> _BRIEF_: Within the material below, locate the line with "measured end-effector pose" and the line with "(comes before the", then return those two lines and all lines between them, exactly as written.

BEGIN

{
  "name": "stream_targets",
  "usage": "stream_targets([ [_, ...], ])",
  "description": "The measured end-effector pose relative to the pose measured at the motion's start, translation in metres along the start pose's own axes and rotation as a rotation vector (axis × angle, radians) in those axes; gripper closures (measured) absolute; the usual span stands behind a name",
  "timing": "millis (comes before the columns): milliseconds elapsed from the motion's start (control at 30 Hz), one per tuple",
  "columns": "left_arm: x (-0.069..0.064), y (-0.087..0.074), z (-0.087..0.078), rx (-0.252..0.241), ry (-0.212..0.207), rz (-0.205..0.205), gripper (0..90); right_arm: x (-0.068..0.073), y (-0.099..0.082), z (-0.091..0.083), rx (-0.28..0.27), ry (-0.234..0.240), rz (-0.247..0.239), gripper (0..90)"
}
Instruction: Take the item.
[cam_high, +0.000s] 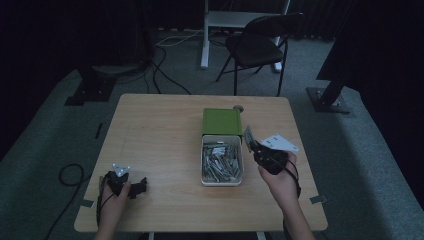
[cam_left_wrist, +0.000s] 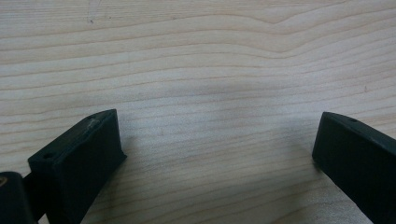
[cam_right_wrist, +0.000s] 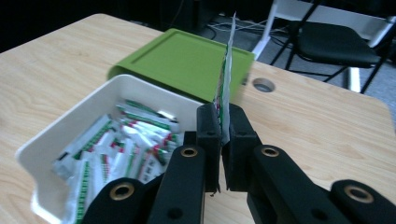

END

> _ANSWER_:
  "description": "The measured end-effector pose relative to the pose measured at the motion's start, translation in metres along the start pose's own axes and rotation as a rotation vector (axis × angle, radians) in those axes; gripper closures (measured) absolute; the usual span stands behind a name",
  "timing": "millis (comes before the columns): milliseconds elapsed from the motion's start (control at 30 Hz), one per tuple",

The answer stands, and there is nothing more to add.